The deadline for the tender is: 12/02/2018

Part 2: About the EEB and the Zero Mercury Working Group

  • Created in 1974, the EEB is now the largest federation of environmental citizens’ organisations in Europe. It currently consists of over 140 member organisations in more than 30 countries (virtually all EU Member States plus some accession and neighbouring countries), including a growing number of European networks, and representing some 15 million individual members and supporters.
  • We work on a vast array of environmental issues and our policy officers work with experts, our members, politicians and the media to protect and further develop environmental policies.
  • The Zero Mercury Working Group (ZMWG) is an international coalition of over 95 public interest environmental and health non-governmental organizations from more than 50 countries from around the world formed in 2005 by the European Environmental Bureau and the Mercury Policy Project.  ZMWG strives for zero supply, demand, and emissions of mercury from all anthropogenic sources, with the goal of reducing mercury in the global environment to a minimum.  Our mission is to advocate and support the adoption and implementation of a legally binding instrument which contains mandatory obligations to eliminate where feasible, and otherwise minimize, the global supply and trade of mercury, the global demand for mercury, anthropogenic releases of mercury to the environment, and human and wildlife exposure to mercury.

Our website for more information: www.eeb.org / http://www.zeromercury.org

Part 3: Tender


The Zero Mercury campaign at the EEB would like to build a new website for Zero Mercury Campaign/Zero Mercury Working Group based on the existing website available at www.zeromercury.org – while maintaining the URL.

Active since 2005 the Zero Mercury Campaign, having grown into the Zero Mercury Working Group has a long history of action.
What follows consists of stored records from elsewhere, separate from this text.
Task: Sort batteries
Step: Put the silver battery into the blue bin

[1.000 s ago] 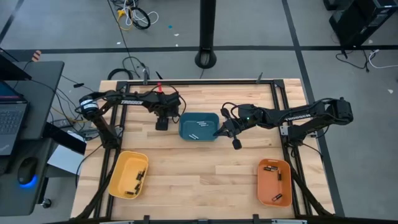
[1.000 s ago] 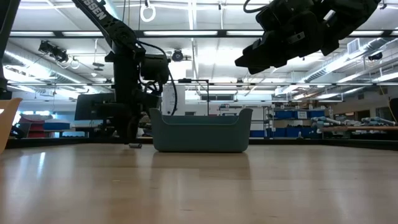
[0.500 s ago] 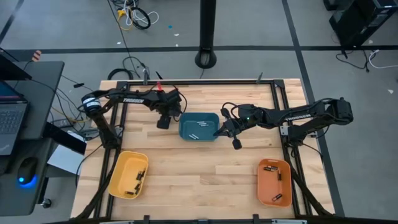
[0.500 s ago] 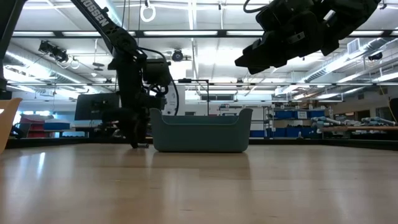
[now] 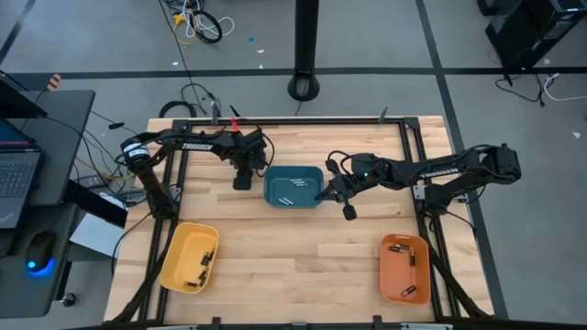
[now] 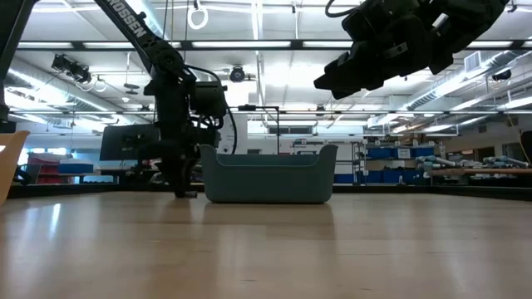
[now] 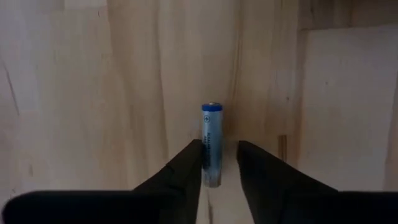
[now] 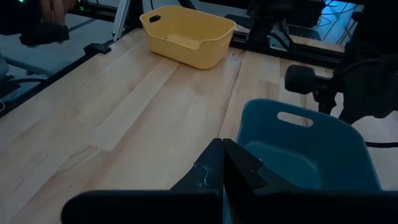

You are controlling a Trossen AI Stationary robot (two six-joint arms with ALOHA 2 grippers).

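Batteries [image 5: 200, 267] scattered in the yellow tray [image 5: 187, 258] near the front-left corner of the tabletop [image 5: 284, 247]. Left gripper [image 5: 241, 181] down at the wood toward the back edge, just left of the teal bin [image 5: 293, 186]. Jaws partly open around a single blue battery [image 7: 211, 143] lying flat on the wood, one finger on each side; can't tell if they're actually squeezing it. Couple more cells [image 5: 292, 186] lying in the teal bin, about mid-tabletop. Right gripper [image 5: 335, 198] hanging over the bin's right edge, jaws pinched fully together, nothing in them. Orange tray [image 5: 404, 268] near the front-right corner, more batteries [image 5: 401, 247] inside. Same teal bin [image 6: 268, 174] sitting dead centre in the low view.
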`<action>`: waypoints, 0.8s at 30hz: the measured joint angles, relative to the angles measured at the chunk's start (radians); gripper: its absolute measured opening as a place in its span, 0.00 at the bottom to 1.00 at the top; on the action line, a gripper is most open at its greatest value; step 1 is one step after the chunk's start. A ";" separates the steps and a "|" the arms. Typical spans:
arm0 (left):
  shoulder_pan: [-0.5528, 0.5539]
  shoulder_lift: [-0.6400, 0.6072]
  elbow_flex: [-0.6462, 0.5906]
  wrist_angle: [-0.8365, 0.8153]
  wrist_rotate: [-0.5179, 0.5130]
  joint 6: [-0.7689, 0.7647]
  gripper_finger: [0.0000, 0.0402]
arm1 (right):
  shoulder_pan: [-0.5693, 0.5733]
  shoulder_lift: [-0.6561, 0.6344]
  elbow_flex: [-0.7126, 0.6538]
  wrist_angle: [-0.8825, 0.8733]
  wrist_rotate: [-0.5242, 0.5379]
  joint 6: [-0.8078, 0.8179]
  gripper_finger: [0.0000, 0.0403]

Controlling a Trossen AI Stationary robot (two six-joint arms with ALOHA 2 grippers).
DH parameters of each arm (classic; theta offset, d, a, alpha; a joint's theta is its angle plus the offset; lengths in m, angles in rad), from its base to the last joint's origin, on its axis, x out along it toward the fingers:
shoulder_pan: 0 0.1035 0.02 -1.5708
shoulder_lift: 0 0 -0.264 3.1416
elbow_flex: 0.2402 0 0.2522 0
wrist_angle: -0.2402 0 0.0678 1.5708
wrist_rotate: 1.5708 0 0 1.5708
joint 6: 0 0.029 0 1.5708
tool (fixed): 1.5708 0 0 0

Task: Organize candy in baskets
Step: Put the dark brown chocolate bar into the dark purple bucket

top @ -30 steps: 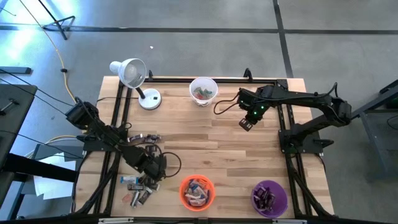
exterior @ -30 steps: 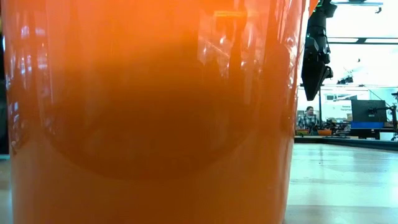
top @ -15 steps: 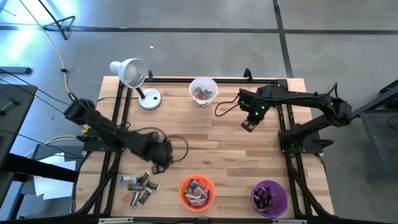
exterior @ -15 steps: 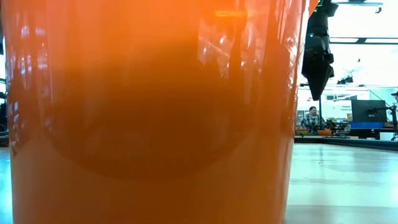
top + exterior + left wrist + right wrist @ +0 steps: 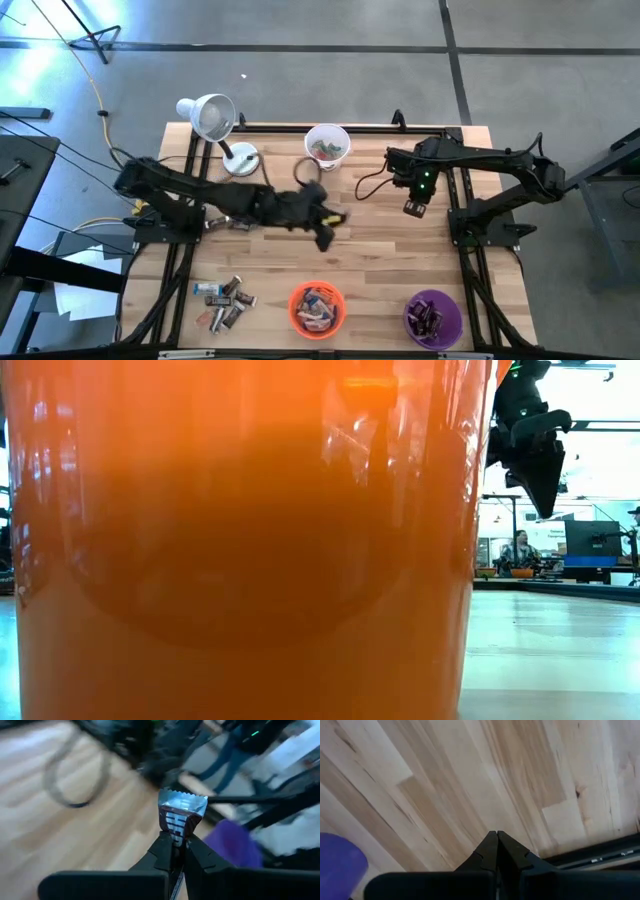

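Note:
My left gripper (image 5: 176, 840) hangs over the middle of the table (image 5: 325, 236), shut on one candy (image 5: 181, 812) in a dark brown wrapper with a silvery crimped end. Several more candies (image 5: 225, 298) lie in a loose pile near the front left. The white basket (image 5: 327, 146) stands at the far edge. The orange basket (image 5: 317, 308) and purple basket (image 5: 433, 317) stand at the near edge, each with candy inside. My right gripper (image 5: 415, 207) hangs shut above the far right of the table, pointing down, with nothing in it. My left gripper pinches the candy's dark end (image 5: 176, 831) between its two fingertips. The silvery end (image 5: 182, 801) sticks out past the fingers. The fingers slant down toward the table's right side. The candy is lifted clear of the table.
A white desk lamp (image 5: 215, 122) stands at the far left corner. Black cables loop near the white basket (image 5: 310, 170) and by the right arm (image 5: 368, 185). The orange basket's wall (image 5: 240, 540) fills most of the low view. Bare wood (image 5: 380, 260) lies between the arms.
My left gripper has risen from the candy pile at the near left and swung toward the table's middle and far side, carrying the candy clear of the table. My right gripper has turned at the wrist, staying shut.

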 joint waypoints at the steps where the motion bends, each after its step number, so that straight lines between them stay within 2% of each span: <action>1: -0.002 0.031 0.000 0.045 0.014 -0.016 0.01 | 0.000 0.000 0.000 -0.002 0.000 -0.001 0.00; 5: -0.010 0.147 -0.004 0.191 0.119 -0.106 0.01 | 0.000 0.000 0.000 -0.009 0.000 -0.001 0.00; 9: -0.010 0.221 -0.002 0.391 0.239 -0.113 0.01 | 0.013 0.000 0.000 -0.021 0.000 0.004 0.00; 12: -0.010 0.251 -0.002 0.463 0.310 -0.114 0.01 | 0.045 0.000 0.000 -0.042 0.000 0.032 0.00; 18: -0.035 0.250 0.013 0.420 0.334 -0.095 0.01 | 0.151 -0.001 0.000 -0.071 0.005 0.118 0.00; 24: -0.074 0.247 0.136 0.185 0.334 -0.021 0.01 | 0.275 -0.005 0.000 -0.073 0.007 0.194 0.00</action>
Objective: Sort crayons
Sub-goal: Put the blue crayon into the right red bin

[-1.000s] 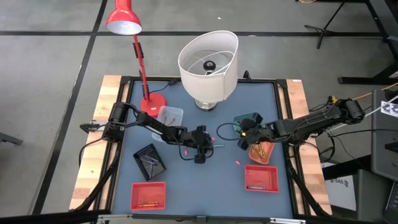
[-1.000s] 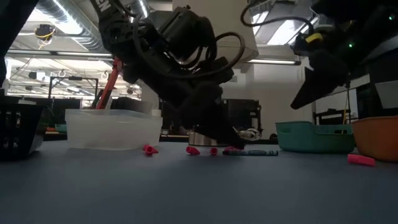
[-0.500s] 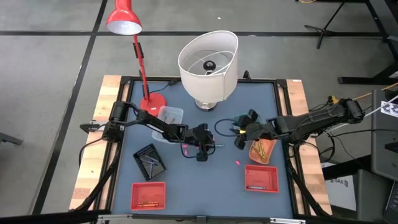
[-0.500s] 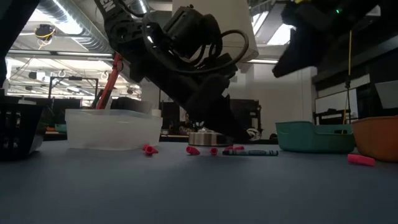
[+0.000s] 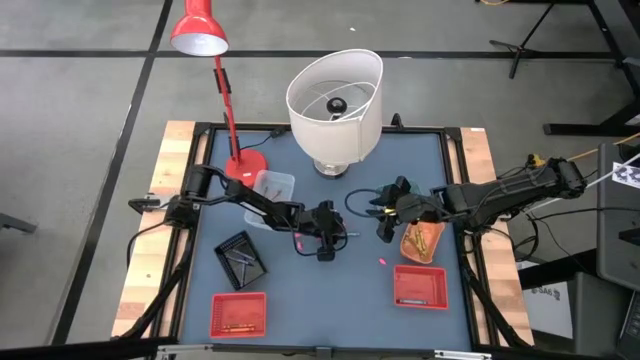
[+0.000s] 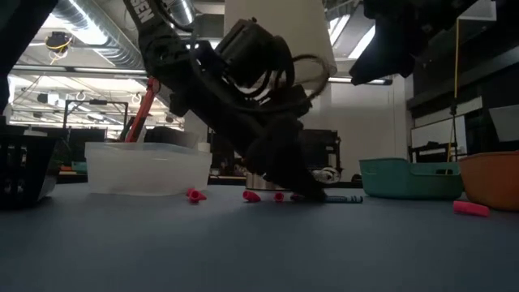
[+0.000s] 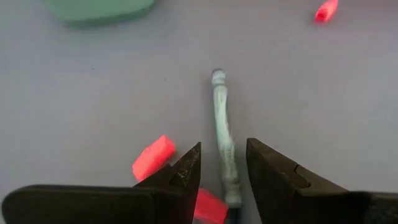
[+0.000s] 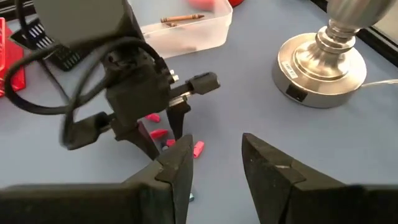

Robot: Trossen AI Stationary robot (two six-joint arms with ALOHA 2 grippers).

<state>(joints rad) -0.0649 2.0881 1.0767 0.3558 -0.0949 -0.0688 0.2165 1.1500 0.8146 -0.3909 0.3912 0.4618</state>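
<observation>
Bare table (image 5: pixel 330 290) toward the near edge, between the two red trays (image 5: pixel 238 313) (image 5: pixel 420 285). Crowded mid-table: left tool (image 5: pixel 328 240) down among pink crayon bits (image 6: pixel 195 195), fingers (image 7: pixel 180 177) apart astride a pale green crayon (image 7: pixel 222 134), one pink bit (image 7: pixel 153 157) just beside a fingertip. Right tool (image 5: pixel 383 222) raised near it, fingers parted, narrow gap between the two. Behind, blocked by the lampshade lamp (image 5: pixel 335 95), red desk lamp (image 5: pixel 200 35) and clear tub (image 5: pixel 273 185). Black tray (image 5: pixel 241 256) on the left, orange bowl (image 5: pixel 422 240) and teal bin (image 6: pixel 405 177) on the right.
</observation>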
We would like to see a visual update of the website, to a more modern and user-friendly visual look. The division of sections, and their related subsections should be divided between introductory and advanced mercury issues.
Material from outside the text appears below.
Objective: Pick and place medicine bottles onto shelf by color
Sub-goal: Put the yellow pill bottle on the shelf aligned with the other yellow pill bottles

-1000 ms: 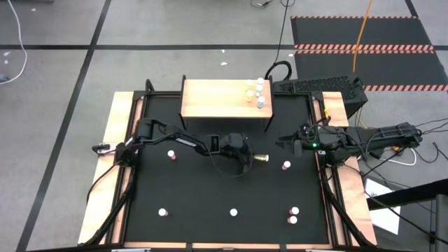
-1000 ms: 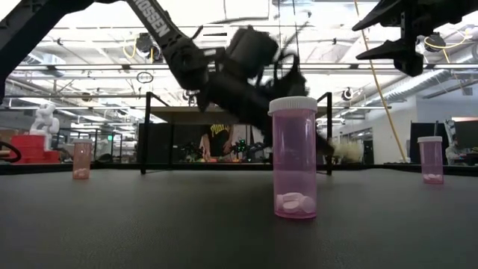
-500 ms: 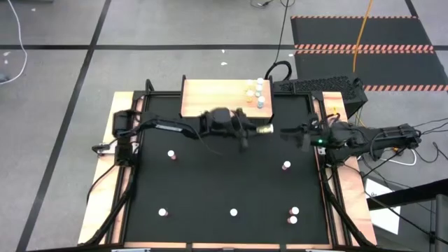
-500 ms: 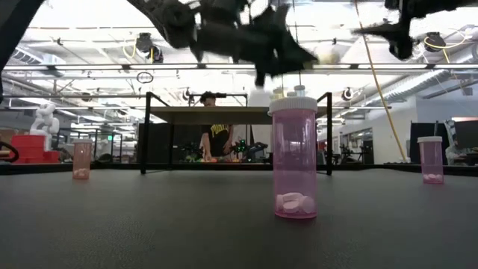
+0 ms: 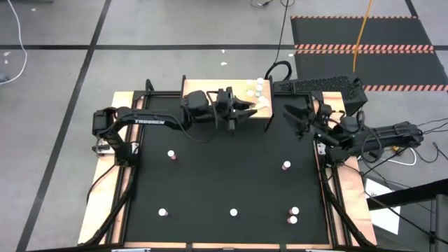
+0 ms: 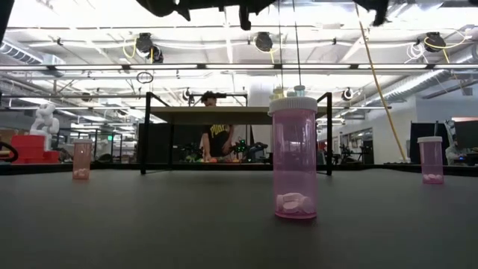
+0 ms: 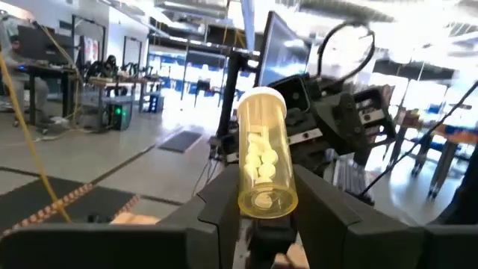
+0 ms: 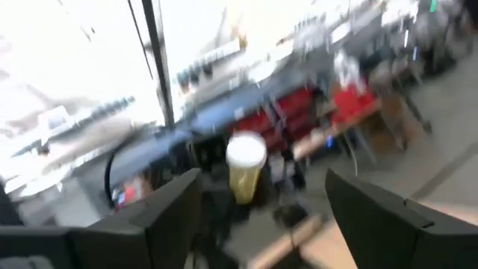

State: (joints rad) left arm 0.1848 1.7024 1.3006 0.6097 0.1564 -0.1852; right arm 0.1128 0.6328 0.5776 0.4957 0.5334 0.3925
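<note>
A yellow bottle (image 7: 261, 161) sits clamped in the left gripper (image 5: 246, 108), held over the shelf (image 5: 210, 98) near the bottles (image 5: 257, 87) already standing there, probably to join them. Just beside the shelf, the right gripper (image 5: 297, 117) hangs spread and empty.

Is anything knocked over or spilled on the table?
No, nothing stands out. The pink bottles on the black mat stand upright with caps on, and nothing has spilled. The left gripper holds a capped yellow bottle above the shelf.
</note>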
-          We would like to convey through our website an approachable and educational tool for mercury related issues.

-          On the other hand, on separate tabs we would like to make available the recent activity related:

  1.  to project implementation through our members in different countries, and
  2. the developments related to policy at international and EU levels.

The distinction between the “introduction to mercury” section and the “Policy” and “Projects” sections should be clear. We would like a visualization of introducing the general public to mercury through its various topics (processes, products etc), and then at the end of the page have a link where an individual can arrive at how the Zero Mercury Working Group is working on that specific issue at project and policy level as relevant. Simultaneously however, we would like to have a tab where stakeholders familiar with mercury issues and/or our work, can get directly to the advanced information without going through the introductory informational section or tabs.

We are looking for a proposal that explains in detail how the concept note below can be implemented.

Tender: revamp a website

  • The Zero mercury Working Group is looking to revamp its website. It currently does not do justice to the work carried out by the 95+ members organisations. This means a much more advanced structure with more visuals, conveying the image of a serious, trustworthy NGO coalition.
  • The new website should be Wordpress-based, allow for easy management internally and coded in an open and accessible way to permit other third party developers to easily adjust.
  • We would like the website to be a one-stop-shop for individuals that are new to mercury issues and simultaneously provide a platform where stakeholders familiar with mercury issues can find updates on international policy developments and relevant project information. 
  • The audience of the Zero Mercury Working Group website includes our members, representatives of EU institutions and member state governments, journalists, academics, other NGOs, progressive business and members of the public.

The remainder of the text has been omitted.